Now, 2700 points may seem like a lot of Kool-Aid, but by gum, my sister and I, in 1993, got ourselves a copy of Mario Paint (and a beach towel, and other assorted crap too, but I don't really remember what any of that was.) And how long did it take to accumulate all of these points? A mere five years.. "But wait!", you say, thinking to yourself after doing some calculations, "if you only get one point per packet, and you spent about three thousand points, that's .. almost two packets of Kool-Aid per day! How have you not died of cancer induced by all the artificial colors and flavors, or at least contracted diabetes from all of that sugar?"
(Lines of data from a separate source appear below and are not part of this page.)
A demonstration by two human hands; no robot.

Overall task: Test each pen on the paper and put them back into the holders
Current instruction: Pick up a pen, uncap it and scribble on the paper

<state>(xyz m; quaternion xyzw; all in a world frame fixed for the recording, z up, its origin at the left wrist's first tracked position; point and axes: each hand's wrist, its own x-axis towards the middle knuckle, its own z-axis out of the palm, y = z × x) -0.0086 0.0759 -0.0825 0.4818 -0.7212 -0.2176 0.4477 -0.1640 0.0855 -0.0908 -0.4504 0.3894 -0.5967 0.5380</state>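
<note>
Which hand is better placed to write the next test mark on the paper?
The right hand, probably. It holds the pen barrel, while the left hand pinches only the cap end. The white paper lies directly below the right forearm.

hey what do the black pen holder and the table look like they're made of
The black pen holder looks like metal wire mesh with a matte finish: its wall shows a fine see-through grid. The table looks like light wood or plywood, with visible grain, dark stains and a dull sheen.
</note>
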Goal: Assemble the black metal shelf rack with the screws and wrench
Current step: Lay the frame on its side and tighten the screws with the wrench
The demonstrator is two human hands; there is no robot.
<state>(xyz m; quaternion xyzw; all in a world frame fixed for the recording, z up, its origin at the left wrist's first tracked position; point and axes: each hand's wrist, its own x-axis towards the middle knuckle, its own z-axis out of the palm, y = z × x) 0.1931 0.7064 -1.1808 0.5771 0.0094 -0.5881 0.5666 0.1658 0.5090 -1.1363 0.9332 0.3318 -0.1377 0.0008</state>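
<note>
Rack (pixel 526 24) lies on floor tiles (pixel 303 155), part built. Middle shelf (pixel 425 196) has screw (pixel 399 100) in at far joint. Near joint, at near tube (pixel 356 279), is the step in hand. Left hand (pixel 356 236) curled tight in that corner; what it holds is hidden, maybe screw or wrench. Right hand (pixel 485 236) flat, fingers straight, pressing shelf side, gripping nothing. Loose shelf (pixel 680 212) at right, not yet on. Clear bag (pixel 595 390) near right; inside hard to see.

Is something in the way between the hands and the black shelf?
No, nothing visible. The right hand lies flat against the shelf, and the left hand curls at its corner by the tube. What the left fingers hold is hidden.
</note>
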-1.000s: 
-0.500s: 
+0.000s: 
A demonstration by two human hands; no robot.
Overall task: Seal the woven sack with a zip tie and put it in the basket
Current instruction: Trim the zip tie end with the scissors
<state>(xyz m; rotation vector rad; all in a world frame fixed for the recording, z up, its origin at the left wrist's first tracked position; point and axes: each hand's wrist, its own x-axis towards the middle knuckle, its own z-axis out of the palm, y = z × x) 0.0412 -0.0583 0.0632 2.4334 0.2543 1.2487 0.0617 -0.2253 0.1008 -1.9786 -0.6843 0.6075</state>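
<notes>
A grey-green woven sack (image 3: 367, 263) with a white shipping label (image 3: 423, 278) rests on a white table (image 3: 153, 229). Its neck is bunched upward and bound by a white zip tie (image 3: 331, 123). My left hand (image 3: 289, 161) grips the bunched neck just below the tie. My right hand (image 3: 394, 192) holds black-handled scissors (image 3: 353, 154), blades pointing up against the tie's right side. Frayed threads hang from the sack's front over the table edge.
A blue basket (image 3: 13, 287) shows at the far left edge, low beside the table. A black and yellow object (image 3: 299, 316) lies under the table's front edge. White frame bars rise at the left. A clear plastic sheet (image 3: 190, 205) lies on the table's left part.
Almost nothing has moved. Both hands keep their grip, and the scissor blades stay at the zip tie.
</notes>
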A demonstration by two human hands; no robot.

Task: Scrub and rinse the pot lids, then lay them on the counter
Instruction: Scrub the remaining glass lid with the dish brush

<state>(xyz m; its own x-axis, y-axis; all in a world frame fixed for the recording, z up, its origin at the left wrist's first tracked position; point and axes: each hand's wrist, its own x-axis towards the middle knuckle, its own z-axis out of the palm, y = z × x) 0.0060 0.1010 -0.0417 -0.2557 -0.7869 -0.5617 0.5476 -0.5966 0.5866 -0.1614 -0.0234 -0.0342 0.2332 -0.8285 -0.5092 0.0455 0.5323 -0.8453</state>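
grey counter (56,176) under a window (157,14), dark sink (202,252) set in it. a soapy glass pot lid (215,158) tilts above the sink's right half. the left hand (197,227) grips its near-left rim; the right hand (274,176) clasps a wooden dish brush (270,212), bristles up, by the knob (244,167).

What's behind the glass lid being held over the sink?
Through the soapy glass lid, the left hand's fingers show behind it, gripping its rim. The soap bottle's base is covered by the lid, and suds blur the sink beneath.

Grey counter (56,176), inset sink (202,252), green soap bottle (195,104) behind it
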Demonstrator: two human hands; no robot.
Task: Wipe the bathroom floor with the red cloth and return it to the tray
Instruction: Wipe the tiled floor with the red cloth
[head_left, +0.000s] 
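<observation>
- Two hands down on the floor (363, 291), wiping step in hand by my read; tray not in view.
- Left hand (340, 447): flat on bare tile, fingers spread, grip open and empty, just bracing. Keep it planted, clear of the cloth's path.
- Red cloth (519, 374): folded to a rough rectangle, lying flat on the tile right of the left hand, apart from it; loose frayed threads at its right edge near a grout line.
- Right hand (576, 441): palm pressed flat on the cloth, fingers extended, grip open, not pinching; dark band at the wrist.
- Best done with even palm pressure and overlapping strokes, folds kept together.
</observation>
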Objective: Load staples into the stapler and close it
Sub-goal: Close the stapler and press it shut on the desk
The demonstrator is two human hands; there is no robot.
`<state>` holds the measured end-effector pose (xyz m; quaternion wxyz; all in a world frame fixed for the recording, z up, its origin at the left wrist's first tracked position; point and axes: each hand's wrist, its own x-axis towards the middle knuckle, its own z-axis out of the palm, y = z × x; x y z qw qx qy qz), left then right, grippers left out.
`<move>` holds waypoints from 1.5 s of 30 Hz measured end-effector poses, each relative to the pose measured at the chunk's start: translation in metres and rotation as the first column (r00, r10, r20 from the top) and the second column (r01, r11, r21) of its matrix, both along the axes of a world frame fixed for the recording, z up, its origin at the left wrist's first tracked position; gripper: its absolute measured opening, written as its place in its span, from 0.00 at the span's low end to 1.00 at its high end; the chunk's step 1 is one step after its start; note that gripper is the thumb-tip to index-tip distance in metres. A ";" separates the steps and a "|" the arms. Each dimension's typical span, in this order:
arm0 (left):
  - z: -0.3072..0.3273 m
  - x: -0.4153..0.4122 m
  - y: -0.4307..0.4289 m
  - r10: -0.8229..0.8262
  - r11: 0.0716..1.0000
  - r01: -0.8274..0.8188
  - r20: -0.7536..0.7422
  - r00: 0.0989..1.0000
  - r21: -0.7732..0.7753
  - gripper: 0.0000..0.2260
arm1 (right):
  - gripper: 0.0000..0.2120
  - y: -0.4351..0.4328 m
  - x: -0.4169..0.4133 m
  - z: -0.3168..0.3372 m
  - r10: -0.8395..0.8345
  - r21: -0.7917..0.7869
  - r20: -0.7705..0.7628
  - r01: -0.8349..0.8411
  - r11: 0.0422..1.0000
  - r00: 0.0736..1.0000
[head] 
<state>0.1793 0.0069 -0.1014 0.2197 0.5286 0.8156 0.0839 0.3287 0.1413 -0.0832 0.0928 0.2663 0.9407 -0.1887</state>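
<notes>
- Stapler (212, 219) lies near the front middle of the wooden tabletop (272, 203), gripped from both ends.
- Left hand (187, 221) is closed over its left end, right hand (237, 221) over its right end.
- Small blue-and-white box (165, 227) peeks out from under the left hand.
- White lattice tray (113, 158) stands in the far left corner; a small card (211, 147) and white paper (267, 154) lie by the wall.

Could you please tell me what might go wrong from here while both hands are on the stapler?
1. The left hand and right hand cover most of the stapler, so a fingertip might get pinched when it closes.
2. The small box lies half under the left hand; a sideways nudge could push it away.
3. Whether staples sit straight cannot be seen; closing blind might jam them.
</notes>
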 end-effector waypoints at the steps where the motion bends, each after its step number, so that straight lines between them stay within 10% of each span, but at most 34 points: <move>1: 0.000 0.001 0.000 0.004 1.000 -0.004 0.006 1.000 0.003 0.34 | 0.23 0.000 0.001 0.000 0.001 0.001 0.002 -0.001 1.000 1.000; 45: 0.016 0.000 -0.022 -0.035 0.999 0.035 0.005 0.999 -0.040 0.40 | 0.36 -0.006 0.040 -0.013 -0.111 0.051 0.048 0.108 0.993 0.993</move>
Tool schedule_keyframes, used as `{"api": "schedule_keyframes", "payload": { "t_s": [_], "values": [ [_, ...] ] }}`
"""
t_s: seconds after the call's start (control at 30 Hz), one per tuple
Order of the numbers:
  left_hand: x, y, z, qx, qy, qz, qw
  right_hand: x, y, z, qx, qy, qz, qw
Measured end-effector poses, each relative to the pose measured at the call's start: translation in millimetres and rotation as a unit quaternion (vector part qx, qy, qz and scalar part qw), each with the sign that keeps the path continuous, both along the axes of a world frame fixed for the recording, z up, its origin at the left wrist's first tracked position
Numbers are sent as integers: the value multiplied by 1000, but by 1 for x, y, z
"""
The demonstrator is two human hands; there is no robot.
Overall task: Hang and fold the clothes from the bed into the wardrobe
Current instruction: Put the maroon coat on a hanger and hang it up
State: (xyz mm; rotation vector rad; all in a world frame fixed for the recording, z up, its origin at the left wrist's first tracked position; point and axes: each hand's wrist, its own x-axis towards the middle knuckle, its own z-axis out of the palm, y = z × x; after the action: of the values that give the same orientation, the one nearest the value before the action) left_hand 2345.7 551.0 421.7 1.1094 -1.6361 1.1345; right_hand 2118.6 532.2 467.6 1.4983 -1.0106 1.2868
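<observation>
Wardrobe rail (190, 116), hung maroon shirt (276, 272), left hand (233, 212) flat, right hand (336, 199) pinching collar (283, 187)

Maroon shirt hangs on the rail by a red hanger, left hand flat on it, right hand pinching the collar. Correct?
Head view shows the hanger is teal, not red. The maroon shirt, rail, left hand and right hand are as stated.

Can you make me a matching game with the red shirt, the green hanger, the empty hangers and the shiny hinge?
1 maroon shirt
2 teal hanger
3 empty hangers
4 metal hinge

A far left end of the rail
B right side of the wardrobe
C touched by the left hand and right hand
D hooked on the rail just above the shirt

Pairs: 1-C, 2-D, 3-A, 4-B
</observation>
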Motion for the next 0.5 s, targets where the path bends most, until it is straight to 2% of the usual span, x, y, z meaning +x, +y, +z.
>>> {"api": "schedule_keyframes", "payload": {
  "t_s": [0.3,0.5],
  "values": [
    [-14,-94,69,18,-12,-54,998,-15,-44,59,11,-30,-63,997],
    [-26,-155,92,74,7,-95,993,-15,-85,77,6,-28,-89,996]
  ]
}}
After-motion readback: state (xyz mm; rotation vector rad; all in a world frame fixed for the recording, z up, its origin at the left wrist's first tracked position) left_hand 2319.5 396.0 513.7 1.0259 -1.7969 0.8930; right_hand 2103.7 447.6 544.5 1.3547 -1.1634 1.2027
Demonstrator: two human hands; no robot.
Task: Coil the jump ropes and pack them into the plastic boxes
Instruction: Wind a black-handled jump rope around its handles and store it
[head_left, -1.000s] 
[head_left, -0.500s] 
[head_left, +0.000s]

Well yes, yes we would have, had we been collecting these points in the United States. But no, we were in fact living in Swaziland, Africa, for the duration of those years, and while they do have Kool-Aid and thus Kool-Aid points in Swaziland, they do not, in fact, have the Kool-Aid Wacky Warehouse for people to spend them at. This means then, that points there mean nothing, and thus, for some reason I can't quite grasp, Kool-Aid decided to put MORE POINTS on each packet - instead of 1 point, there were anywhere between 5 and 8 points. On a box, instead of 3-5 points, there were 15-20. WE'RE RICH! (not that we were really thinking about this at the time; it's a good thing our dad is a pack rat, or we never would have clipped and saved all of those darn things!)

"But that's cheating - why would Kool-Aid accept foreign Kool-Aid points?" And that's exactly what I thought. So I called them up, and after 30 minutes of waiting on hold, I asked someone if they accepted international Kool-Aid points. "Yes", was the response, "as long as they say 'X number of points', and have the Kool-Aid man on them", which, of course, the Swazi Kool-Aid points did! And so it came to pass, in 6-8 weeks, the joy that is Mario Paint entered into our lives, and we were forever changed.

1In this writeup, I've capitalized everything relatively sanely, I think. KRAFT, who owns trademarks on KOOL-AID, KOOL-AID POINTS, KOOL-AID KOOLPOINTS, and many other things, seems to like to capitalize things a lot, like JELL-O and MIRACLE WHIP. I don't, so I've spared you the agony of trying to read that mess.